- _Extracted records_
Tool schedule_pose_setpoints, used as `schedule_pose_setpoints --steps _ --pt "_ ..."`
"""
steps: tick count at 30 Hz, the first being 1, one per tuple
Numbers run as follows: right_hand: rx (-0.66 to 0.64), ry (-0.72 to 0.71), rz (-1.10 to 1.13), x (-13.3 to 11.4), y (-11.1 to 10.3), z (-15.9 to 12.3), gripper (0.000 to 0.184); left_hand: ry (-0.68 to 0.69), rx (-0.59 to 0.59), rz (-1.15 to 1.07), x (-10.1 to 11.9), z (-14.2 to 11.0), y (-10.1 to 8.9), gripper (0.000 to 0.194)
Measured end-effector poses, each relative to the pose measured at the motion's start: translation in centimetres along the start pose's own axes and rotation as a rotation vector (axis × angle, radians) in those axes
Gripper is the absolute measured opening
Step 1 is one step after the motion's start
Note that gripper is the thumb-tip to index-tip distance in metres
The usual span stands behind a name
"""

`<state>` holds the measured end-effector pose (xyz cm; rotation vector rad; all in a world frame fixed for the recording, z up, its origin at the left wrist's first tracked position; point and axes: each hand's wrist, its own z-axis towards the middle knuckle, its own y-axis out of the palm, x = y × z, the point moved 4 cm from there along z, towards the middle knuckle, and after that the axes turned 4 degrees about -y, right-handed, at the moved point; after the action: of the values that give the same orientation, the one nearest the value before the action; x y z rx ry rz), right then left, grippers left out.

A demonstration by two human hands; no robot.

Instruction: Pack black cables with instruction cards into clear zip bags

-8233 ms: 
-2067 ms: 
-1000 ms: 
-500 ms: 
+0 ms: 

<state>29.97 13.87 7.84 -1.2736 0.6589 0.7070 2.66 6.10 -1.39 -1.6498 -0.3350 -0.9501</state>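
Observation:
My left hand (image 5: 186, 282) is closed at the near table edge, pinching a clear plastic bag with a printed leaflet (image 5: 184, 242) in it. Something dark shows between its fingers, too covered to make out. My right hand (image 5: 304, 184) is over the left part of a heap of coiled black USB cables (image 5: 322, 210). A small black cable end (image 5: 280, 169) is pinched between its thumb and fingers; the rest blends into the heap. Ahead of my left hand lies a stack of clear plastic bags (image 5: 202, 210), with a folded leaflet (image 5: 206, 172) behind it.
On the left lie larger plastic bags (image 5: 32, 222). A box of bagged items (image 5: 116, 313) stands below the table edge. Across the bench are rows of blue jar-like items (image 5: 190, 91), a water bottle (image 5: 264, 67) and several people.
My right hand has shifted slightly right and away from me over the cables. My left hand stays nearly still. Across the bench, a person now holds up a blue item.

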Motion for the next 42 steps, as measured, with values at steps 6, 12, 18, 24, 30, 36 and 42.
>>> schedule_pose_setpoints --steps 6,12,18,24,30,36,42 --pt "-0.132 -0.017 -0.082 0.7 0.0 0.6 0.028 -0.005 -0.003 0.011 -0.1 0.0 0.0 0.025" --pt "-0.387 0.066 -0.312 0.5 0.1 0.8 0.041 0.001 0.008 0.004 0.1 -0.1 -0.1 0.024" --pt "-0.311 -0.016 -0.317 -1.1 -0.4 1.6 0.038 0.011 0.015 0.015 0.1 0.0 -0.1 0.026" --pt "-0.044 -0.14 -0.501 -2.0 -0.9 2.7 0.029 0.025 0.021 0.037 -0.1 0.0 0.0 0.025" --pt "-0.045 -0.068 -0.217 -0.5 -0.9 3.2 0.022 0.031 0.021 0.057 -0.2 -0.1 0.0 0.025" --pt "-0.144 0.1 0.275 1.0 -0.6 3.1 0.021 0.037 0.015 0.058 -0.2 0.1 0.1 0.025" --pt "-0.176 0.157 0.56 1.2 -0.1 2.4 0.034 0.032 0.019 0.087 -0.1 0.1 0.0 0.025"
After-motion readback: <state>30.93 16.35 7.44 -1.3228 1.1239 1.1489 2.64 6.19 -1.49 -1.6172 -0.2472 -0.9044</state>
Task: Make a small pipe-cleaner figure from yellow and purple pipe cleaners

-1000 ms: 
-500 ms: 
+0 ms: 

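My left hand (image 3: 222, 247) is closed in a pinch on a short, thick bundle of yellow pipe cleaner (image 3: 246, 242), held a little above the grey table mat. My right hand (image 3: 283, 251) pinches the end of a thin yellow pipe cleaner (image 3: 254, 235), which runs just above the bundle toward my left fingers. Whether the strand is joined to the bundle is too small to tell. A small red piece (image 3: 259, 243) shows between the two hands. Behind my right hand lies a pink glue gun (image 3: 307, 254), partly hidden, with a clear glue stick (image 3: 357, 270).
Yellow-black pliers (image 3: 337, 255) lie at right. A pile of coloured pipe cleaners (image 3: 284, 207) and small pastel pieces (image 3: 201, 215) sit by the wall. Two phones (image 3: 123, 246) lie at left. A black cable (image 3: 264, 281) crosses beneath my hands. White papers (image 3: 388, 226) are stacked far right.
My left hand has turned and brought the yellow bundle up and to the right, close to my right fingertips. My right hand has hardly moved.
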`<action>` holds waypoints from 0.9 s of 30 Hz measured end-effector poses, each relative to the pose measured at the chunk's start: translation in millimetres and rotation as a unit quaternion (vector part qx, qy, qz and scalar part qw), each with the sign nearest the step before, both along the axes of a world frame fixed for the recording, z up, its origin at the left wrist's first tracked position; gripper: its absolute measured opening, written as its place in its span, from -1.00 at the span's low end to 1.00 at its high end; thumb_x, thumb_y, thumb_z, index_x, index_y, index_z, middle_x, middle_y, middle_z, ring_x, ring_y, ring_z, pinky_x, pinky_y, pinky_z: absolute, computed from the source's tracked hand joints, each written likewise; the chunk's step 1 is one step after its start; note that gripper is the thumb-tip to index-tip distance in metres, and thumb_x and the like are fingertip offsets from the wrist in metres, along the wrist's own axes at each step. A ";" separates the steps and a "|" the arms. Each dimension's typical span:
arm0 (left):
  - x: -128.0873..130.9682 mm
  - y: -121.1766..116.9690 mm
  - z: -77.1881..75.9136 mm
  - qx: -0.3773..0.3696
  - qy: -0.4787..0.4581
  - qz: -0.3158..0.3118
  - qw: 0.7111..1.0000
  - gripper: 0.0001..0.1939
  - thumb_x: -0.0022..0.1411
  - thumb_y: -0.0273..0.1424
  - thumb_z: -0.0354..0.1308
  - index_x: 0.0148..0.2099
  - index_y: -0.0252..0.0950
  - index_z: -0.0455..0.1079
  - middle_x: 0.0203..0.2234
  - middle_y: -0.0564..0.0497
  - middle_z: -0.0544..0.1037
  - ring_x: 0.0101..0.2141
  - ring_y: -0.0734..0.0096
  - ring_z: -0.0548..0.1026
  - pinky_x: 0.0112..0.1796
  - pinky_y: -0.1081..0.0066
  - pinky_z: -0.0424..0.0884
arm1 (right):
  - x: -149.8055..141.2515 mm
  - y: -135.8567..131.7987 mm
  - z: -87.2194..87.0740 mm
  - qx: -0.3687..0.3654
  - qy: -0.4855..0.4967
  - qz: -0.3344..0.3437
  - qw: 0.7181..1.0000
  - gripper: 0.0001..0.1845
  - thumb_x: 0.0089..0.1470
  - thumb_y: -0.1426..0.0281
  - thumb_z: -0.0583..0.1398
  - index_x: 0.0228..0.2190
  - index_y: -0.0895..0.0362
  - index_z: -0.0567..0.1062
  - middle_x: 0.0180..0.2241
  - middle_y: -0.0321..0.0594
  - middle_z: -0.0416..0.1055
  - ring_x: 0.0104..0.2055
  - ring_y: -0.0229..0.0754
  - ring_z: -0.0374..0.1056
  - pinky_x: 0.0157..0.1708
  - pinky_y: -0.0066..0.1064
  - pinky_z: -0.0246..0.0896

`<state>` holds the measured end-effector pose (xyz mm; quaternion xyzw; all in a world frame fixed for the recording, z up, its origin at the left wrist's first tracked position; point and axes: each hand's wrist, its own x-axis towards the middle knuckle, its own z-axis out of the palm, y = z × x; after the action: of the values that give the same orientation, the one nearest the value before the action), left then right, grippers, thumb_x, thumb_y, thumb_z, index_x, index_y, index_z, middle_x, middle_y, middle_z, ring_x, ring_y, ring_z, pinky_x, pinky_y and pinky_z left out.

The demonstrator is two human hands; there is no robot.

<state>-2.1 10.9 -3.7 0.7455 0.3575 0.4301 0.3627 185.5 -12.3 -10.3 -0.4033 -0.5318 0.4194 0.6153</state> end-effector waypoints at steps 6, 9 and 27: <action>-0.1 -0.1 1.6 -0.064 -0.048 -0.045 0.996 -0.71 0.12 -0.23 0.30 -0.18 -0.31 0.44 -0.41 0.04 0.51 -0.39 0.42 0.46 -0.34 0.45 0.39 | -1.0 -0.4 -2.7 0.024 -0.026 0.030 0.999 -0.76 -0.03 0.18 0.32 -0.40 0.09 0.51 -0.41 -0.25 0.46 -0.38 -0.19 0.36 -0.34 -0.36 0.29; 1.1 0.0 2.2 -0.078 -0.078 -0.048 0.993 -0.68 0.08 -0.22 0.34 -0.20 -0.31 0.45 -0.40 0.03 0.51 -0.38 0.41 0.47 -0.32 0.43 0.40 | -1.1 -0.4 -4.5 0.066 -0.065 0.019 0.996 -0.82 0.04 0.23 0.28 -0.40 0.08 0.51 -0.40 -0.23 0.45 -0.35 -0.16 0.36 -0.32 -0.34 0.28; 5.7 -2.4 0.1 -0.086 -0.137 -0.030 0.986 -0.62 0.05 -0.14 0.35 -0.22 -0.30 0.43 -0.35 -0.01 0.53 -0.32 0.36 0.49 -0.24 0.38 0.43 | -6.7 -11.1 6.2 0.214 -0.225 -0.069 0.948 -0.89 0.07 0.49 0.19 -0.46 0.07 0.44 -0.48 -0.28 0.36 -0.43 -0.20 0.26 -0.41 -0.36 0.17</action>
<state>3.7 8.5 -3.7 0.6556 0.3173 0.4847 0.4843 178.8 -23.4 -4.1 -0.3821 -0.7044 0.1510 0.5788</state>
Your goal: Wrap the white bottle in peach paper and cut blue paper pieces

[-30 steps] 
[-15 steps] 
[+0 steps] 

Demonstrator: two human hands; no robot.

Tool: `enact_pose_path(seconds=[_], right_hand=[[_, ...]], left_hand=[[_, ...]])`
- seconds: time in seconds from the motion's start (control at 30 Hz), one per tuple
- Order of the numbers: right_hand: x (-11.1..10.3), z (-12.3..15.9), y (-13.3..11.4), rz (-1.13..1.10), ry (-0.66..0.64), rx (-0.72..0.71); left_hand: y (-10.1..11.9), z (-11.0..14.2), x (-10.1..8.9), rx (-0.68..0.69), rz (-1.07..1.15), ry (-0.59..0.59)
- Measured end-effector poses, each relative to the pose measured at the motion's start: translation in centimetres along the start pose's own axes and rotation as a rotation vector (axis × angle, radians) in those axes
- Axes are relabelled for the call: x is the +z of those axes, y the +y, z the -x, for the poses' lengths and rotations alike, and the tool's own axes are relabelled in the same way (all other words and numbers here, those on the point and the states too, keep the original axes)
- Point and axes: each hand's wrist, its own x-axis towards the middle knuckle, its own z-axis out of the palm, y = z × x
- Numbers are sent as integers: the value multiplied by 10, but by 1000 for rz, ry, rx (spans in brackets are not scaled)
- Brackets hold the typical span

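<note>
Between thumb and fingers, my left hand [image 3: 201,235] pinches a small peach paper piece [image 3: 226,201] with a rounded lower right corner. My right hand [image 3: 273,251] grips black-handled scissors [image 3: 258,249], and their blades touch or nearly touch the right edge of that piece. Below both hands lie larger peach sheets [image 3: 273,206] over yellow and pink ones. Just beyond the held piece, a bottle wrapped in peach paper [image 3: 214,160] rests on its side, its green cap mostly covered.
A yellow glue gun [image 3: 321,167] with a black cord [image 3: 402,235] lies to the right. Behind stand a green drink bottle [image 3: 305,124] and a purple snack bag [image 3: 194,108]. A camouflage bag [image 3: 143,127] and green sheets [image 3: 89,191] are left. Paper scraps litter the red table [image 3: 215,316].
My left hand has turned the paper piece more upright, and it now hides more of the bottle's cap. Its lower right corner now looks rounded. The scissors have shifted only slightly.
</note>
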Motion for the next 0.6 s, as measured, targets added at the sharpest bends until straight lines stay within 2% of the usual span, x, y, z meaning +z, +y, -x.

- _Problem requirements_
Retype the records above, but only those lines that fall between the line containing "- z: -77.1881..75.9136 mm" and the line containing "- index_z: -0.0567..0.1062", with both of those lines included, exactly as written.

- _Output below_
  - z: -77.1881..75.9136 mm
  - qx: -0.3773..0.3696
  - qy: -0.4787..0.4581
  - qz: -0.3158..0.3118
  - qw: 0.7111..1.0000
  - gripper: 0.0001..0.1939
  - thumb_x: -0.0022..0.1411
  - thumb_y: -0.0273..0.1424
  - thumb_z: -0.0354..0.1308
  - index_x: 0.0148..0.2099
  - index_y: -0.0252..0.0950
  - index_z: -0.0455..0.1079
  - middle_x: 0.0203..0.2234
  - middle_y: -0.0564..0.0497
  - middle_z: -0.0544..0.1037
  - ring_x: 0.0101..0.2141
  - ring_y: -0.0734..0.0096
  - ring_z: -0.0548..0.1026
  - pinky_x: 0.0112..0.1796
  - pinky_y: -0.1081..0.0066
  - pinky_z: -0.0424..0.0884
arm1 (right):
  - x: -149.8055..141.2515 mm
  - y: -135.8567..131.7987 mm
  - z: -87.2194..87.0740 mm
  - qx: -0.3687..0.3654
  - qy: -0.4855..0.4967
  - qz: -0.3344..0.3437
  - qw: 0.7181..1.0000
  - gripper: 0.0001..0.1845
  - thumb_x: 0.0089..0.1470
  - thumb_y: -0.1426..0.0281
  - thumb_z: -0.0583..0.1398
  - index_x: 0.0228..0.2190
  - index_y: -0.0895..0.0362
  - index_z: -0.0567..0.1062

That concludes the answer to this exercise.